The study found that between 2.4 and 4.1 million people were living with chronic hepatitis B in 2022, with national prevalence ranging from 0.1 per cent to 3.1 per cent

“The analysis confirms that the overall burden of chronic HBV infection remains considerable in the EU/EEA, with major differences between countries and key populations,” said epidemiologist Ana Paula Finatto Canabarro, lead researcher on the study. “The findings further underscore the complexity of the HBV situation in EU/EEA countries and the need for tailored, population-specific interventions.”

The Diagnosis Challenge

Estimates suggest that only 15.7 per cent of people with chronic hepatitis B in the World Health Organization (WHO) European Region have been diagnosed. Accurate and up-to-date prevalence data for chronic hepatitis B are critical to informing efforts to scale up diagnosis, but obtaining them remains a challenge.

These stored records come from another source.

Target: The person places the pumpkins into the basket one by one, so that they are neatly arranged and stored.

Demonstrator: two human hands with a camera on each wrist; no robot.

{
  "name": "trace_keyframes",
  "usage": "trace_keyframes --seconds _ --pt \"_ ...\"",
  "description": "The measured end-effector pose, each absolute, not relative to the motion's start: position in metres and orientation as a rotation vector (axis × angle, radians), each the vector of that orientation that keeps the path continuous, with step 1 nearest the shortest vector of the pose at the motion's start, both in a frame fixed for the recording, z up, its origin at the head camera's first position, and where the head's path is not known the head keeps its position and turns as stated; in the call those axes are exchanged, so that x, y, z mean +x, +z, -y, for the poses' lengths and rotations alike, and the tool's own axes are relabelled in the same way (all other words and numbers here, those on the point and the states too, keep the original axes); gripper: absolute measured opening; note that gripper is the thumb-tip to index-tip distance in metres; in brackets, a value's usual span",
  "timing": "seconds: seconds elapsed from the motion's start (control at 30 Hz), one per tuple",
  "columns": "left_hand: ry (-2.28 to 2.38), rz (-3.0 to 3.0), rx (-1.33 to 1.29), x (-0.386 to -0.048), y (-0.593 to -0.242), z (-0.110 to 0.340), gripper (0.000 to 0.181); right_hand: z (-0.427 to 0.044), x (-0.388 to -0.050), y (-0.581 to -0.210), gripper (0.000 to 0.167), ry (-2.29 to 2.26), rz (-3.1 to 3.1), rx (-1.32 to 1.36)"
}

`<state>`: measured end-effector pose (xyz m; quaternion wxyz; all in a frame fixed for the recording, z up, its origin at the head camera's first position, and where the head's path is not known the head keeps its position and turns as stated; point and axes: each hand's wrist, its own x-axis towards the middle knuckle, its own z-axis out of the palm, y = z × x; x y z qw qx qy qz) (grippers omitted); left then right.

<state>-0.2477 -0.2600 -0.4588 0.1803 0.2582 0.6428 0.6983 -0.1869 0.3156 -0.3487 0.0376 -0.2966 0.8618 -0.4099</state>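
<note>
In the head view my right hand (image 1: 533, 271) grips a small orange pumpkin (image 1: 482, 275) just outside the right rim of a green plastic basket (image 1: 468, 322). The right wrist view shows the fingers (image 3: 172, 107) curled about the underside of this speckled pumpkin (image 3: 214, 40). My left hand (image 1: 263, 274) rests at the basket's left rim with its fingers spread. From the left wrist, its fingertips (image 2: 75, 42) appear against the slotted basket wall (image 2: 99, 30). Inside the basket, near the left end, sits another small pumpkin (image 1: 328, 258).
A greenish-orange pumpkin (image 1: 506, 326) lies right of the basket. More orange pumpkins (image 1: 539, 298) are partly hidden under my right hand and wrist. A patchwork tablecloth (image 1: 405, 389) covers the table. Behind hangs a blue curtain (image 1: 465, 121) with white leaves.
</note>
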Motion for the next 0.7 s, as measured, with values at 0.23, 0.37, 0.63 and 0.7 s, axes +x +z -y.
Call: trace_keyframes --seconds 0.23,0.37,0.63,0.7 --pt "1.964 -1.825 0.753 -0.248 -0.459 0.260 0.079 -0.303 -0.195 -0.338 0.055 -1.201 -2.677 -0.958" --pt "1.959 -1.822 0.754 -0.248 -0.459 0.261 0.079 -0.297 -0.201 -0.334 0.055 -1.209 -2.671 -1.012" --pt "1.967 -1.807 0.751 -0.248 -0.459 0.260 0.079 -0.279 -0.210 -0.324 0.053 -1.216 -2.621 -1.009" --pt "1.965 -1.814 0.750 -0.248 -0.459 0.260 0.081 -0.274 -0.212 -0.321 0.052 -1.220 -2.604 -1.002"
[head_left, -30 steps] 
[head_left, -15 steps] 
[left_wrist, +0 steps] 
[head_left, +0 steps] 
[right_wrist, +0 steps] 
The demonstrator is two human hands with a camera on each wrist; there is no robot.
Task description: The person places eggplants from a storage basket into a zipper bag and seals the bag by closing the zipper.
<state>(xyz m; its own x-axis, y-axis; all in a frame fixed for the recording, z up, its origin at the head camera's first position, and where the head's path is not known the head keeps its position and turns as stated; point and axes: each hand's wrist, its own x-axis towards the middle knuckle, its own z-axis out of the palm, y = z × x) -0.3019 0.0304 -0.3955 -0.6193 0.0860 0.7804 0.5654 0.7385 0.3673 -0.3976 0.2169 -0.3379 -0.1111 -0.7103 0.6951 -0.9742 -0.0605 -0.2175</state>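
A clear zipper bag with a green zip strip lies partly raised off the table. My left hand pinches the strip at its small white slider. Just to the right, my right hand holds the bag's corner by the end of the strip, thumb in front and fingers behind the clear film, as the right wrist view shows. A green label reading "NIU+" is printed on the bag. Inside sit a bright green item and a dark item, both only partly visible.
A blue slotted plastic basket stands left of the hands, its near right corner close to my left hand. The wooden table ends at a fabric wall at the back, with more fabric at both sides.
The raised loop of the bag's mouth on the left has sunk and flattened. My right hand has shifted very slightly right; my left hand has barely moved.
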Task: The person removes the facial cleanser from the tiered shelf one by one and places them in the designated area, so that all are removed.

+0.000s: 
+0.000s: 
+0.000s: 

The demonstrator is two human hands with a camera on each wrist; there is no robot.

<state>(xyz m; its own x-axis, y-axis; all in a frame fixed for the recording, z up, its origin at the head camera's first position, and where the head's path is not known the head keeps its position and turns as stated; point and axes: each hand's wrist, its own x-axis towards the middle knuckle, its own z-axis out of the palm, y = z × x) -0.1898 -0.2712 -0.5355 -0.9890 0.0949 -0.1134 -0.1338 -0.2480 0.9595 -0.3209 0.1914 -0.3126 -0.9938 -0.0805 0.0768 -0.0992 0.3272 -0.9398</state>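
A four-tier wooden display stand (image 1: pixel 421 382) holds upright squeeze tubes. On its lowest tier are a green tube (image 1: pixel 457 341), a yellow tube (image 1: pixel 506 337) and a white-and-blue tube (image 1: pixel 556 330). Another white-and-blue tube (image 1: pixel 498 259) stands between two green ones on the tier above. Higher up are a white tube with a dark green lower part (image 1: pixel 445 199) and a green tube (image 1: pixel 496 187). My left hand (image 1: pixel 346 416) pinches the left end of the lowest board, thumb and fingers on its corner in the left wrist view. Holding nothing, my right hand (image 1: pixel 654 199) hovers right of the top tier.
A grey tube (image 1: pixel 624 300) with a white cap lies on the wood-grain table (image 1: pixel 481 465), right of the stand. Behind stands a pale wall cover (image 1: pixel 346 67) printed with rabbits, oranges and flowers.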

The infection is mostly asymptomatic, and testing practices can vary wildly from country to country, and even in regions within countries, so surveillance data do not provide robust enough information for estimating prevalence. In addition, key populations disproportionately affected by the infection are under-represented in prevalence surveys, and sometimes actively excluded—look at the treatment of LGBTQIA+ and immigrant people in Hungary under Viktor Orbán, who just lost power after 16 years, for example.

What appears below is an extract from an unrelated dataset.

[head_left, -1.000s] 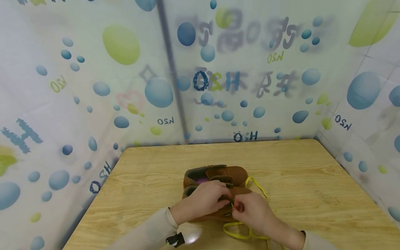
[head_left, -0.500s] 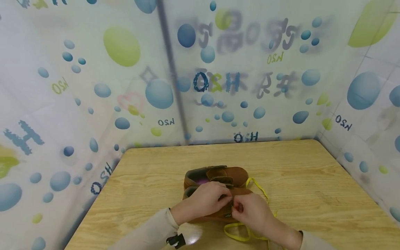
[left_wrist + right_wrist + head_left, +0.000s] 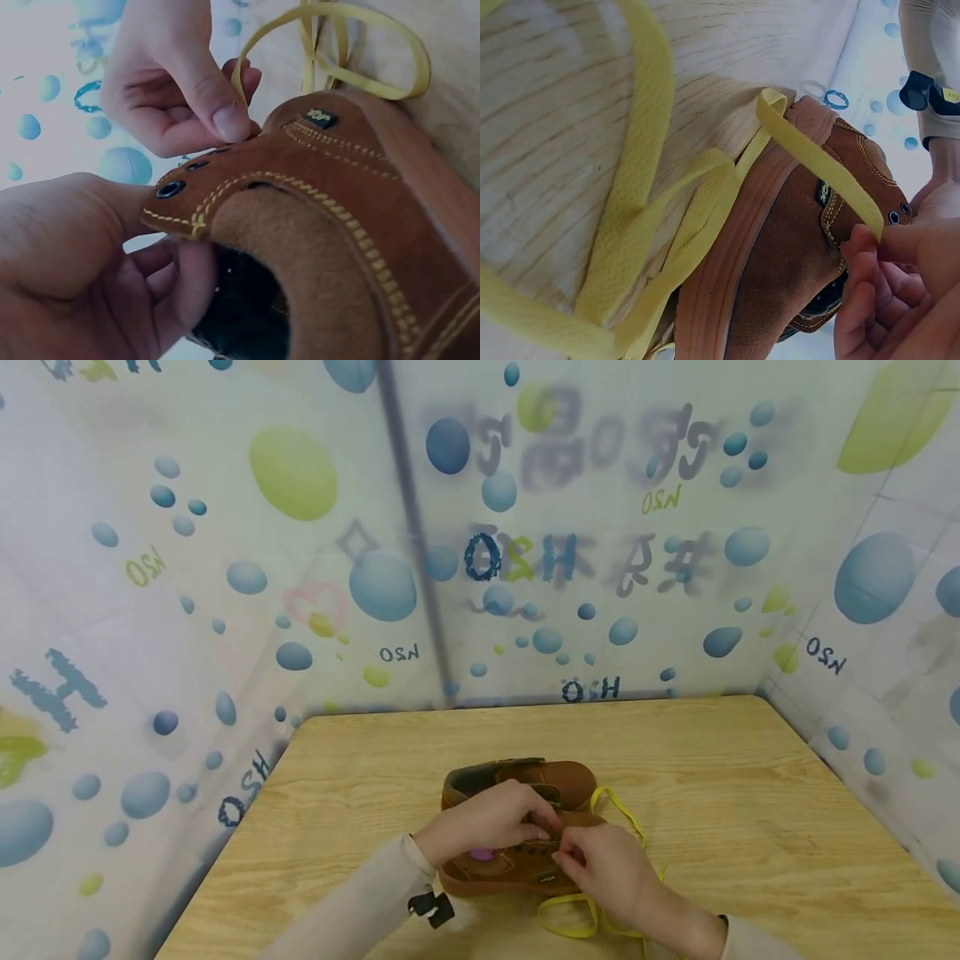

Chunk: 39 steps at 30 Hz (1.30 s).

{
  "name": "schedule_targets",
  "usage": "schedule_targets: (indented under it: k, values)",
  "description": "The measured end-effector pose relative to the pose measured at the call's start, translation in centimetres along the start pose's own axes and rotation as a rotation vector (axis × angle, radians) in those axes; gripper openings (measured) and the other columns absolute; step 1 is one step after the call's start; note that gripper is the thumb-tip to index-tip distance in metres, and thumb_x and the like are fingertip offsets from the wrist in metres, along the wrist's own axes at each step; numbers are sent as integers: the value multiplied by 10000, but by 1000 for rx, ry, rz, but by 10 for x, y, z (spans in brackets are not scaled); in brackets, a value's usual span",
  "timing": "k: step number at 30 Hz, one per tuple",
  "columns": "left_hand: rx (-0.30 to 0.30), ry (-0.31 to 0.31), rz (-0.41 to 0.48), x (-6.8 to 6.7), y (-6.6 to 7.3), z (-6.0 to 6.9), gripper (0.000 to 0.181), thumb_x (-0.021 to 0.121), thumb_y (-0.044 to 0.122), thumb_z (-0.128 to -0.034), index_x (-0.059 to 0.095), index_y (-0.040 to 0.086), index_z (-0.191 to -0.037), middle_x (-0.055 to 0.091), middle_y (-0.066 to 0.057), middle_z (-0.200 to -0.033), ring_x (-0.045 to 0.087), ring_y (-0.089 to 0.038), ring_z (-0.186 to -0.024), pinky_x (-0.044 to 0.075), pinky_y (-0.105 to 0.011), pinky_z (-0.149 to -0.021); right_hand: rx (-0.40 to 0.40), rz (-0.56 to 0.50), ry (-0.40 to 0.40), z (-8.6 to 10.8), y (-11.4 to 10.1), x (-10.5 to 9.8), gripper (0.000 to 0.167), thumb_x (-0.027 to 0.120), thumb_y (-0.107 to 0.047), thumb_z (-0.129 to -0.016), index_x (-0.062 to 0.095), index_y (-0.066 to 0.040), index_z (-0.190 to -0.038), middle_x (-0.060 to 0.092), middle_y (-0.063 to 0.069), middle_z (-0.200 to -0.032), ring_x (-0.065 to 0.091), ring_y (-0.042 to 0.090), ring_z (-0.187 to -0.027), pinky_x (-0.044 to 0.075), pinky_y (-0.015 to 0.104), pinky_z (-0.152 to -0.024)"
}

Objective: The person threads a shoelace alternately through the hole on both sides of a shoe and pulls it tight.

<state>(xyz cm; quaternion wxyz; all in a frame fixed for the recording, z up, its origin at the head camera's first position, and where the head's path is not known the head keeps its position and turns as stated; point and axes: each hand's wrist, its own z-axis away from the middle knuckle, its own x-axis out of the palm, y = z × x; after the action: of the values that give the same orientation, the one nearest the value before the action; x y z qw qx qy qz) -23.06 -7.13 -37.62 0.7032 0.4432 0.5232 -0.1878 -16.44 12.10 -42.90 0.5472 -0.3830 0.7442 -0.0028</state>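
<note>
Two brown shoes lie side by side, toes to the right; the nearer shoe (image 3: 510,868) is under both hands. My left hand (image 3: 498,818) pinches its eyelet flap (image 3: 176,202) between thumb and fingers, lifting the edge beside the dark eyelets. With thumb and forefinger my right hand (image 3: 611,868) pinches a yellow lace (image 3: 825,169) close to the flap's front eyelets. In the left wrist view, the right thumb (image 3: 231,120) touches the leather edge. The lace tip is hidden in the fingers.
Behind the nearer shoe stands the second brown shoe (image 3: 573,781). Loops of yellow lace (image 3: 566,931) lie on the wooden table (image 3: 360,777) in front of and right of the shoes. A printed sheet with blue and green spots (image 3: 525,635) surrounds the table's back and sides.
My left hand has shifted slightly up and changed its hold, uncovering the nearer shoe's side, eyelets and purple insole. My right hand has stayed almost in place.
</note>
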Motion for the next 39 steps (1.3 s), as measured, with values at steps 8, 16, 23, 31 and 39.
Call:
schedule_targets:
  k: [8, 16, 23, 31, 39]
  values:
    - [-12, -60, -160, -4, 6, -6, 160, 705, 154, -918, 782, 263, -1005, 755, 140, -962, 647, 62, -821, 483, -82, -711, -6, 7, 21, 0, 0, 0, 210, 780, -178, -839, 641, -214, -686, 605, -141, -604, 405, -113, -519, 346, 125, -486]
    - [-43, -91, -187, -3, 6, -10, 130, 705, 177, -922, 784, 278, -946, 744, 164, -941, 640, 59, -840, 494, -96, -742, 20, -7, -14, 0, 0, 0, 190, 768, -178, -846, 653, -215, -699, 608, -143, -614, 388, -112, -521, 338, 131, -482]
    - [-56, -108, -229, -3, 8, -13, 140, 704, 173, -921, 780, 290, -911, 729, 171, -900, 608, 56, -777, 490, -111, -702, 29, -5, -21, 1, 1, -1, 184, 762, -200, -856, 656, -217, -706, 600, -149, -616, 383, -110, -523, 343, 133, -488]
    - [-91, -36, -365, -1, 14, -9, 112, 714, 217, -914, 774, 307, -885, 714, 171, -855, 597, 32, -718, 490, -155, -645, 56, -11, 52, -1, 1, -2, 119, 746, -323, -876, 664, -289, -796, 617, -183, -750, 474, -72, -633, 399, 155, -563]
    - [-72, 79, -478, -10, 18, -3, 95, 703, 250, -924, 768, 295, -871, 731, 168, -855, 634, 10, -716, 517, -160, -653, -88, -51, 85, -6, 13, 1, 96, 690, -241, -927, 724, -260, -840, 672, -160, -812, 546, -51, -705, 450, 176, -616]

…key populations disproportionately affected by the infection are under-represented in prevalence surveys, and sometimes actively excluded

Given these limitations, researchers used the United Nations’ Workbook Method to estimate prevalence by country and among men who have sex with men (MSM), people who inject drugs (PWID) and migrants. Prevalence was calculated by combining data on population size and hepatitis B prevalence for key populations. These data were gathered from scientific sources and reviewed by the European Centre for Disease Prevention and Control’s hepatitis national contact points.

The study found that between 2.4 and 4.1 million people were living with chronic hepatitis B in 2022, with national prevalence ranging from 0.1 per cent to 3.1 per cent.

Among migrants, prevalence varied from as little as 0.8 per cent to over 10 per cent in some countries. All of the countries where migrants comprised over three quarters of cases were located in north-western Europe, apart from Cyprus. The burden across countries ranged between under 0.1 per cent to 8.7 per cent among people who inject drugs, and under 0.1 per cent to 10.5 per cent for men who have sex with men, with no clear geographical pattern.

Cases among people who inject drugs and men who have sex with men accounted for fewer cases at the national level compared to migrants and people outside of these populations, but prevalence was still higher.

These estimates confirm substantial chronic hepatitis B prevalence in the EU/EEA. Still, the methodology has several limitations, as it depends heavily on data quality and does not account for overlapping populations.

Improving Estimates

The marked differences between countries and population groups in the prevalence of infection show just why public health interventions specifically tailored to particular population groups are so vital. But while these results align with previous research and provide reasonable estimates, they are still only estimates. There is still a need for better empirical data and further research to address the limitations of this study, as accurate and current estimates are crucial to support and monitor prevention and control policies.

To eliminate viral hepatitis by 2030, policy makers and healthcare providers need to know who are living with viral hepatitis in order to develop strategies to help those people access treatment.